As recentes inundações na Alemanha, Itália e Espanha mostram como o Fundo de Solidariedade é crucial para a gestão de crises na Europa. Após as graves inundações que atingiram a Baviera, Baden-Württemberg e o Vale de Aosta em maio e junho deste ano, a Comissão Europeia disponibilizou 116 milhões de euros. Cerca de 112 milhões de euros vão ser atribuídos à Alemanha e pouco menos de 4 milhões à Itália.
As regiões da Emília-Romanha e da Toscânia, que foram afetadas por graves inundações no ano ado, estão agora também a receber apoio. No entanto, estes montantes representam apenas uma fração dos milhares de milhões de euros de prejuízos registados.
A Espanha está agora também à espera de apoio.
Eleições europeias foram um farol de esperança
As eleições europeias deste ano foram um farol de esperança de que as reformas do Fundo de Solidariedade poderiam estar iminentes.

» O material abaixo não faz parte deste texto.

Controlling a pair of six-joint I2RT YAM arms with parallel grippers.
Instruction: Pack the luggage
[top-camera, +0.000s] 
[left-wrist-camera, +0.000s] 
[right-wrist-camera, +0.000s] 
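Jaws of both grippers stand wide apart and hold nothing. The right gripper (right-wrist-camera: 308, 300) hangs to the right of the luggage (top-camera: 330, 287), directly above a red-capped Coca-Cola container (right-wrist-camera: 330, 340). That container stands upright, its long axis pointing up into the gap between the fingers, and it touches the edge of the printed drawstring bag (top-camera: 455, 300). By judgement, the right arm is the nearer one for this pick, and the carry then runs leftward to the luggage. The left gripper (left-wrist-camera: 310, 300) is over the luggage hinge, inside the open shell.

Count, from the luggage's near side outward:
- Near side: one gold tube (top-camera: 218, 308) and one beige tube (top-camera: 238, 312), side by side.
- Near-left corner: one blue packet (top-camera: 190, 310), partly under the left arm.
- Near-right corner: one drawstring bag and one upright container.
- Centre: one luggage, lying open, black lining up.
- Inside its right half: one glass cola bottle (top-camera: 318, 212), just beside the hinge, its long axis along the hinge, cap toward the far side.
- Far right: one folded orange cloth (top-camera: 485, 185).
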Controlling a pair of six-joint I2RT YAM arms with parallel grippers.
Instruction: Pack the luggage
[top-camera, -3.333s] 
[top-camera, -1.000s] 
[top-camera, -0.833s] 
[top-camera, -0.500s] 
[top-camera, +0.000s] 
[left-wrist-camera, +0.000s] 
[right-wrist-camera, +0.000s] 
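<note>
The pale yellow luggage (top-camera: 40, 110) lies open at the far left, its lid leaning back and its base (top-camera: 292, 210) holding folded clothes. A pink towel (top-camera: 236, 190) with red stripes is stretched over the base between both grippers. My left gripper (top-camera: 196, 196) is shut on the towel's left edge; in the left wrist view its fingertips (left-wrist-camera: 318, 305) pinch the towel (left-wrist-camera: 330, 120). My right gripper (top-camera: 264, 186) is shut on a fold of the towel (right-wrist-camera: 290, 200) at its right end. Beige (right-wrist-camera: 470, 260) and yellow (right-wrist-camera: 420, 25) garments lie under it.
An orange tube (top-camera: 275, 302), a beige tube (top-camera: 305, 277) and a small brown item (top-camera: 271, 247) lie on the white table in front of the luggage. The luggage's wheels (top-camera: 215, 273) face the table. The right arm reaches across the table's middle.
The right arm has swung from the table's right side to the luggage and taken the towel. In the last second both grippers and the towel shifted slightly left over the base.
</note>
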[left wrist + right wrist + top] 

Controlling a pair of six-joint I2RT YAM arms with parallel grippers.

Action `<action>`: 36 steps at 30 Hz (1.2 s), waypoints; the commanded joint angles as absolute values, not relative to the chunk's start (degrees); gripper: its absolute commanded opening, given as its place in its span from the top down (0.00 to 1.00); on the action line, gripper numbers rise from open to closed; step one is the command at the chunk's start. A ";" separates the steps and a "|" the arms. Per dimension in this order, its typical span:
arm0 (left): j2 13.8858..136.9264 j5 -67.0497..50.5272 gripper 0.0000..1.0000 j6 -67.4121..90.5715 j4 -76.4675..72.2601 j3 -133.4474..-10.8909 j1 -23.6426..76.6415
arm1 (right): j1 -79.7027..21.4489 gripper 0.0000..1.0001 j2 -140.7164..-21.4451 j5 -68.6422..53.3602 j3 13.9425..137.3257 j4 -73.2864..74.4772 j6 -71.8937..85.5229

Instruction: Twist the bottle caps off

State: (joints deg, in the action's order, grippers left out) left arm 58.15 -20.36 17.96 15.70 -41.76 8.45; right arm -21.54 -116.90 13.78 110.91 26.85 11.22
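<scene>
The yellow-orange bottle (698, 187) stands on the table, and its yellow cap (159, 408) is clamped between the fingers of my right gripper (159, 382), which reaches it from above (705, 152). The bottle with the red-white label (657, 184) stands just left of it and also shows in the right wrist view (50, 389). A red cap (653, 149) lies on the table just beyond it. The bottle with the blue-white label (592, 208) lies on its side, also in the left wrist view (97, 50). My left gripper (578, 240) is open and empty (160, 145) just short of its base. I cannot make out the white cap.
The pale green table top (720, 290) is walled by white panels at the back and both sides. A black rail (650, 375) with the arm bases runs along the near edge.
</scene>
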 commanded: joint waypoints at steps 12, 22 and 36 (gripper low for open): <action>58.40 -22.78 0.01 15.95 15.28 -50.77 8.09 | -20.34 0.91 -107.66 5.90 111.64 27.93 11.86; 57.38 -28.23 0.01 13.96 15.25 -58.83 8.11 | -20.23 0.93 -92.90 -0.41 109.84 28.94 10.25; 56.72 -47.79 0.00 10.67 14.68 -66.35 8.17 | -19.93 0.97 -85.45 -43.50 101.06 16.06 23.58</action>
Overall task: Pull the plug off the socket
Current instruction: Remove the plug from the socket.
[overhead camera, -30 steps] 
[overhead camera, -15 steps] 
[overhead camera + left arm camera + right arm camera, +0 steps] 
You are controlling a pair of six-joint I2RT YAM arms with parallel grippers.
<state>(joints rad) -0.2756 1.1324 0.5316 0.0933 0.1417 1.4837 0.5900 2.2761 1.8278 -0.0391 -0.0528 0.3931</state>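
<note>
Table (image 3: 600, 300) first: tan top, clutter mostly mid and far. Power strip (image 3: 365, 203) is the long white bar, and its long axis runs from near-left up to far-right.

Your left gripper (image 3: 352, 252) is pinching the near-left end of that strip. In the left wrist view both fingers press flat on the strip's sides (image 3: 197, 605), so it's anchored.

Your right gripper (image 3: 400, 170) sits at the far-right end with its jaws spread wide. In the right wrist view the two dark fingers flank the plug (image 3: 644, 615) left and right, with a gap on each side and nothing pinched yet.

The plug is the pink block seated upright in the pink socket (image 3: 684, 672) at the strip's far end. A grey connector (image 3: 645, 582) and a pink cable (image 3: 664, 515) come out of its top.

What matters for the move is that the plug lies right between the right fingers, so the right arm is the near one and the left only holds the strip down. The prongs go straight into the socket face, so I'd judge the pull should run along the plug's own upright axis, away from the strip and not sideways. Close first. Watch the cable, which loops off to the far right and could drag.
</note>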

E há, de facto, um vislumbre de esperança: numa resolução recentemente adotada, os eurodeputados apelaram a um aumento do orçamento do FSUE para reforçar a capacidade de resistência da Europa às catástrofes relacionadas com o clima.
"Precisamos de continuar a desenvolver as estruturas para lidar com condições meteorológicas extremas", afirmou Elisa Ferreira, comissária europeia para a Coesão e Reformas. "O Fundo de Solidariedade é um sinal forte da União Europeia e as pessoas nas regiões afetadas podem contar com este apoio."